Piuttosto la nota dolente ( e quindi un capitolo a parte) l’ha offerta Victor Osimhen quando ha inveito nei confronti di Politano che gli aveva negato il passaggio che gli avrebbe consentito di segnare.
Un limite caratteriale di questo ragazzo che è bene capisca dove si trova e chi sia la guida tecnica di questa squadra. Ad Osimhen, qui per il secondo anno, è stato concesso il tempo per crescere; ad Osimhen sono state perdonate le imprudenze che hanno rallentato il rientro in squadra; le sue ambizioni sono state comprese; è stato abbracciato quando ha narrato della sua infanzia difficile: ora “le bischerate” come le ha definite Luciano Spalletti, devono cessare.
Anche la passione per post polemici ha suscitato un vespaio, con liti verbali che inquinano l’atmosfera , né dimentichi che la prima partita del campionato, Napoli-Venezia, con la sua espulsione, poteva inficiare il cammino del Napoli.

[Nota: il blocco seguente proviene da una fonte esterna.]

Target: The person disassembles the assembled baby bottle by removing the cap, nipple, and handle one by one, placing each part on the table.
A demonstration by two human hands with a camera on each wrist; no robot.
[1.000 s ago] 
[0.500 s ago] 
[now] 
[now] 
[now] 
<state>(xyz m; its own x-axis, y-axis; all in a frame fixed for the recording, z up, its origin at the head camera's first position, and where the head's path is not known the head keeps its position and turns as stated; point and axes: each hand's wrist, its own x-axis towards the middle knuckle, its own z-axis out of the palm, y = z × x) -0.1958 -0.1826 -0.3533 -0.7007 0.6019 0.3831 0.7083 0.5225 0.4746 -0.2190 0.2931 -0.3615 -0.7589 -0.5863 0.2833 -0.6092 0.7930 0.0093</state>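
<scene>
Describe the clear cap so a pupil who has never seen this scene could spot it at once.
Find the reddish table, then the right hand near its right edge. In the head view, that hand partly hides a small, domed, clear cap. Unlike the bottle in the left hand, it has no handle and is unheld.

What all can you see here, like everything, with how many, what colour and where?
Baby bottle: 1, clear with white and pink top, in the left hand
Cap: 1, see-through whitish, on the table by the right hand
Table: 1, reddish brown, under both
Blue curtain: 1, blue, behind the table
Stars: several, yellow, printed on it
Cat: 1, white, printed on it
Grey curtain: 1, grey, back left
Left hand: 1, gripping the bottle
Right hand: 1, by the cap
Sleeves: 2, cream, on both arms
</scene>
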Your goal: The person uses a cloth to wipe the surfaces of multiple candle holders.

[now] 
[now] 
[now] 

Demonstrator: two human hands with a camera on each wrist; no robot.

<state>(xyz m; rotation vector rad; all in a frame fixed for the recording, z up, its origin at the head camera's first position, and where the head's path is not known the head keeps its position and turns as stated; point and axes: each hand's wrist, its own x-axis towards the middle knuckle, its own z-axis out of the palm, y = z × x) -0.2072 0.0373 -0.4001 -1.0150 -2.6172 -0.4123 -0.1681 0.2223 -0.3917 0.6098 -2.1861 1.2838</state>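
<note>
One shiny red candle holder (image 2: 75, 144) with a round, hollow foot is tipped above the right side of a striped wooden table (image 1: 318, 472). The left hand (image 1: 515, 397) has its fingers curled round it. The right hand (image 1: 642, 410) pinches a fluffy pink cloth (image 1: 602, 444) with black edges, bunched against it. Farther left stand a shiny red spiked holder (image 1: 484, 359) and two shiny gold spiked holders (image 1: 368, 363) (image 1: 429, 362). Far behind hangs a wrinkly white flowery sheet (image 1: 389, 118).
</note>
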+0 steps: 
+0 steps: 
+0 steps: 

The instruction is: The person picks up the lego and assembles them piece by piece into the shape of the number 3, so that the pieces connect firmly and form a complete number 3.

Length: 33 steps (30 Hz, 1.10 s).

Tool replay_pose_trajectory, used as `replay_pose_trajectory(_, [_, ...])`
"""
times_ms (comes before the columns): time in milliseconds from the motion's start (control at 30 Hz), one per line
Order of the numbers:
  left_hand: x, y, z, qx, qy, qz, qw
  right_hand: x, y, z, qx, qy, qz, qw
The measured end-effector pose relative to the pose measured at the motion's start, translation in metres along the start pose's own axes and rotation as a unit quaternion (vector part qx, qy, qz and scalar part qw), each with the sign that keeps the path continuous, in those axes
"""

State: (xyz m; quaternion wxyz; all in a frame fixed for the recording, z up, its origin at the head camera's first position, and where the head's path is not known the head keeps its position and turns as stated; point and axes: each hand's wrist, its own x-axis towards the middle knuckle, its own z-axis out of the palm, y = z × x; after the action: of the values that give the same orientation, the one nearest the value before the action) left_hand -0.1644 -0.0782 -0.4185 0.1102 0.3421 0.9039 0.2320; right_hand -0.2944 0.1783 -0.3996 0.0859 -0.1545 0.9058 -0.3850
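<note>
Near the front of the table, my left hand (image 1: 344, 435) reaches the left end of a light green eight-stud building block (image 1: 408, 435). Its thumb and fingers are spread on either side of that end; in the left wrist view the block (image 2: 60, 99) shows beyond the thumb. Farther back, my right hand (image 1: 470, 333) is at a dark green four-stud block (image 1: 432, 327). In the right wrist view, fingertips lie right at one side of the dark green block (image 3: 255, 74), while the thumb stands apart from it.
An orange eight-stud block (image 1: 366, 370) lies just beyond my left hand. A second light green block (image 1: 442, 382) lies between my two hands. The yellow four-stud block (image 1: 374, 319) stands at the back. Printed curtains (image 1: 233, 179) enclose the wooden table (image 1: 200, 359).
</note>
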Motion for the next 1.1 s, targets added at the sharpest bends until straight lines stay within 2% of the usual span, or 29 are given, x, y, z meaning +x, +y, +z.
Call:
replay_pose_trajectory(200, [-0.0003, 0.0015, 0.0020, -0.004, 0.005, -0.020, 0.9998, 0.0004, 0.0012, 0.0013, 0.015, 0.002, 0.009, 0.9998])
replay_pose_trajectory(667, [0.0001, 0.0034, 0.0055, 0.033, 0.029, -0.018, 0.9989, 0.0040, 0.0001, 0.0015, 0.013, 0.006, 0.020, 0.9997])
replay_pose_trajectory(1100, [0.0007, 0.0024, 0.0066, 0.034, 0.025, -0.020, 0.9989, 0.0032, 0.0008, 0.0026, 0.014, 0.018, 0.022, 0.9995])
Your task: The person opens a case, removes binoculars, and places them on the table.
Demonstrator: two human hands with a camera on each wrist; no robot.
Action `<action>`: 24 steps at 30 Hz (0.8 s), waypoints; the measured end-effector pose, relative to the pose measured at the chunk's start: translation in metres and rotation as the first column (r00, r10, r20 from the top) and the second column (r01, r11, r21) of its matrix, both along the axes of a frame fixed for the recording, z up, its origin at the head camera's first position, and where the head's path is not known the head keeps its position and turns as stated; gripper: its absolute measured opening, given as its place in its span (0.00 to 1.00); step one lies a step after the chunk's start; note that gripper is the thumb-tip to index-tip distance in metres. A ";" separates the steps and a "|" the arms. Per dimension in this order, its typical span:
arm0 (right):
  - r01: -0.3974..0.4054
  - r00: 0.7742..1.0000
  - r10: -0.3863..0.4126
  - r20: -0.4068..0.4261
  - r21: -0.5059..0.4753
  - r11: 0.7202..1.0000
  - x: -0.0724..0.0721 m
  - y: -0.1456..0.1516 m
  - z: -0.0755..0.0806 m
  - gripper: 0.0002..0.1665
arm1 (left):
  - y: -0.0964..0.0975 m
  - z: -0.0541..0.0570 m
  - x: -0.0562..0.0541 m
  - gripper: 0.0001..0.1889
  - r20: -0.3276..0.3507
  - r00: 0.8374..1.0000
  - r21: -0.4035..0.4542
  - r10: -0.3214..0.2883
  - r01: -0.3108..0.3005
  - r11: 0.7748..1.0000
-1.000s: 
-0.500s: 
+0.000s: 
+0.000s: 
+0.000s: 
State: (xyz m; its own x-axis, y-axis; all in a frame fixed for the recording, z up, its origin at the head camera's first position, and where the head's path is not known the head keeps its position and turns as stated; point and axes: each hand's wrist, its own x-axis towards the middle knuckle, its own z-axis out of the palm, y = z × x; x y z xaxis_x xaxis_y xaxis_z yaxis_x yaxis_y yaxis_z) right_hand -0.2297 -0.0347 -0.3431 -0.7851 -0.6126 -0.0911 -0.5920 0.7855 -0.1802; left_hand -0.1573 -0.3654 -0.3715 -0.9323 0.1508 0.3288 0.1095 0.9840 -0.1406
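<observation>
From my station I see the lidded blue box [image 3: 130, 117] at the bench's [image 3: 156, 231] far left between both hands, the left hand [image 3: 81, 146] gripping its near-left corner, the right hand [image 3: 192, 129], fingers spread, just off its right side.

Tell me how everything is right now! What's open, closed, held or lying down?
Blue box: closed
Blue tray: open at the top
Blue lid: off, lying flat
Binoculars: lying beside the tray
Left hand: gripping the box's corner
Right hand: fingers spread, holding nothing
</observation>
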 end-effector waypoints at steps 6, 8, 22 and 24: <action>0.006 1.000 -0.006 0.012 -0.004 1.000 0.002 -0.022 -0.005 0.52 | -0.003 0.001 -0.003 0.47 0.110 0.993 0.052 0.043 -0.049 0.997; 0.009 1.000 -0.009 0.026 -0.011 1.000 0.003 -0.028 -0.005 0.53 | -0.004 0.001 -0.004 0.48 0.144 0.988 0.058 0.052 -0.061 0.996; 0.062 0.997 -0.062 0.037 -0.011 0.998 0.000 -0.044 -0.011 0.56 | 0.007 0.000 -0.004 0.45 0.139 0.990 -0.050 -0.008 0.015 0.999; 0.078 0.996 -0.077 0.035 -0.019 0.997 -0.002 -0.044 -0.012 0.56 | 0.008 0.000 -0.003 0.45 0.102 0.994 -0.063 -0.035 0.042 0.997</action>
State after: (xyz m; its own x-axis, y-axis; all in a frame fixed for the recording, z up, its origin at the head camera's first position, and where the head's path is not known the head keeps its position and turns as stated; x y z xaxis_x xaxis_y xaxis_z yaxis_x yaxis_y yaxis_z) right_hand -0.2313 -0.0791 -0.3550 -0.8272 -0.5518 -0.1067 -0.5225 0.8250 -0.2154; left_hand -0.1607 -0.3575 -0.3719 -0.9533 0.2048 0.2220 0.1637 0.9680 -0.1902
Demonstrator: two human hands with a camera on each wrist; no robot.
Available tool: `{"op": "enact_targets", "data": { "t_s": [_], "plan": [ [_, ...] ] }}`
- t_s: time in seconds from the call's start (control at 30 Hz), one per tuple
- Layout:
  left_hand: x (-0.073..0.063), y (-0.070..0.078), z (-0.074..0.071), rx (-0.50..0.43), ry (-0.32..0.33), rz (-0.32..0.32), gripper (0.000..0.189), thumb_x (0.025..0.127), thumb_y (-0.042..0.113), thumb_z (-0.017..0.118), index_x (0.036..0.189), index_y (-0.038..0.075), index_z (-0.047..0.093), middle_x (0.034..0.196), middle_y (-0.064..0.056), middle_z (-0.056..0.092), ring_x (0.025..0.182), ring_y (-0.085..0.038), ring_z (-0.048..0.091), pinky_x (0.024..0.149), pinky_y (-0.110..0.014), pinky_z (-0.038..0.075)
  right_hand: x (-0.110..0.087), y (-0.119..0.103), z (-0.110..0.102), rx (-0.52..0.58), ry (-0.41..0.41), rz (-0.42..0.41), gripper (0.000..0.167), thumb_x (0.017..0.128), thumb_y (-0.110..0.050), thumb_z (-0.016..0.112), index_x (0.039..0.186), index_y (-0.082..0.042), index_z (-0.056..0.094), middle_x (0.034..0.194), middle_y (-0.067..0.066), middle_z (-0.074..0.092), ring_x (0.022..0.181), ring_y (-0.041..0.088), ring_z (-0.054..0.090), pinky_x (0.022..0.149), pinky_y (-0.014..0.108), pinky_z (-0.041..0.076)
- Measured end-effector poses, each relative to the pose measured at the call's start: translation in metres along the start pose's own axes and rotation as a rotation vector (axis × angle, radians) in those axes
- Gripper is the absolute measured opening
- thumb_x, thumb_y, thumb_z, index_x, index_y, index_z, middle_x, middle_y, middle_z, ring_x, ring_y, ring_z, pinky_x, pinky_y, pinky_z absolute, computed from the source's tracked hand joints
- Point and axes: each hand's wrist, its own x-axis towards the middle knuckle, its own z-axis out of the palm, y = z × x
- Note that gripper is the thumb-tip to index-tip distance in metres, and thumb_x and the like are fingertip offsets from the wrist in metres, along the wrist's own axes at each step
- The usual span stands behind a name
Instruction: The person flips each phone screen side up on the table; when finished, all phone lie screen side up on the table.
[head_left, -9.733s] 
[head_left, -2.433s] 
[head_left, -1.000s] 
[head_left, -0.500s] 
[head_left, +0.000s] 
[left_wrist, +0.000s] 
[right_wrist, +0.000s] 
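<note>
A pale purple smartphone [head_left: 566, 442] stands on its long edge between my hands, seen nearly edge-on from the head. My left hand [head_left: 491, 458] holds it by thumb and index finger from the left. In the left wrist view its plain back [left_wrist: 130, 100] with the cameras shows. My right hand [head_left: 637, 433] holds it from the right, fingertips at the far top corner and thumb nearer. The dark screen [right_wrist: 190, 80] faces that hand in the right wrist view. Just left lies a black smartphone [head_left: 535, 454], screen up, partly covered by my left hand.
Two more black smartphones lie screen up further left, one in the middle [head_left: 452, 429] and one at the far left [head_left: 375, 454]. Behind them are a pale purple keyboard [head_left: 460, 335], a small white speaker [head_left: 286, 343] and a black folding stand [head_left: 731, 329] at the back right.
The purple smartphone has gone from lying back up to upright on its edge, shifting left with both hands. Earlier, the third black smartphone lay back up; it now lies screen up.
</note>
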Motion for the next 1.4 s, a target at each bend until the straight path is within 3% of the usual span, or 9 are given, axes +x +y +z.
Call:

Victor Osimhen ha compiuto 23 anni il 29 dicembre scorso, rientrando nel mondo del calcio, a pieno titolo, nella categoria dei “grandi”: non è più un adolescente e dovrebbe capire la personalità di Luciano Spalletti che ha saputo mettere alle corde campioni del calibro di Totti e Icardi.
Anche per un giovanissimo come lui, il tempo delle bischerate è finito.